Exactly how many lines in this material contain the string "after"? Reply with the number alone.
BEGIN Data excerpt
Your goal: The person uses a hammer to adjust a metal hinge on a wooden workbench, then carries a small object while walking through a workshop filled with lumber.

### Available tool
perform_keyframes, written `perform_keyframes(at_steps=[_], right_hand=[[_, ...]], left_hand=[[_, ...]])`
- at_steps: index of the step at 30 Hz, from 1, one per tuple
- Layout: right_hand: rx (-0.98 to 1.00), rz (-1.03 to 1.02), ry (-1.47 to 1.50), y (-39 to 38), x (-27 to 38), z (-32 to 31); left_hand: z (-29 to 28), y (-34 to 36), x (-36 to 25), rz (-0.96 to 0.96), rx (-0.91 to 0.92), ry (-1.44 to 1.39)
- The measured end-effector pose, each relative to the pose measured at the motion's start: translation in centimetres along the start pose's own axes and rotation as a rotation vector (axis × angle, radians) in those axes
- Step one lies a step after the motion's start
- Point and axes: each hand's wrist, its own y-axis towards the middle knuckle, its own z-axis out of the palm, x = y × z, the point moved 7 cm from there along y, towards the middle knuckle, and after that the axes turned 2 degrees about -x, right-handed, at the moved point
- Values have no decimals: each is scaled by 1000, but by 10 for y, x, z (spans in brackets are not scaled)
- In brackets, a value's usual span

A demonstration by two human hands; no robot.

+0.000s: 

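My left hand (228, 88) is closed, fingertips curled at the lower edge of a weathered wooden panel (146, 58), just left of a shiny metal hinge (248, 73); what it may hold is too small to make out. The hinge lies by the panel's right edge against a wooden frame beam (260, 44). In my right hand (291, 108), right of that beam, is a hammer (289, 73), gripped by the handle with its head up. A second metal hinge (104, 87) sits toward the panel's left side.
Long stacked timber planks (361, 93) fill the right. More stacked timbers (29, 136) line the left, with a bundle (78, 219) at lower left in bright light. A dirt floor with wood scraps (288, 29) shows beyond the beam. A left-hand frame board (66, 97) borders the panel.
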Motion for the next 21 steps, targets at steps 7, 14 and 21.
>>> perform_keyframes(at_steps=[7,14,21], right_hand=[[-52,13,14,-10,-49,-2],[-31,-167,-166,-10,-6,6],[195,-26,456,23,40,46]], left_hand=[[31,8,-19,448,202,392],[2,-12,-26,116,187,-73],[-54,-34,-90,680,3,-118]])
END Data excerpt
## Answer to the problem
2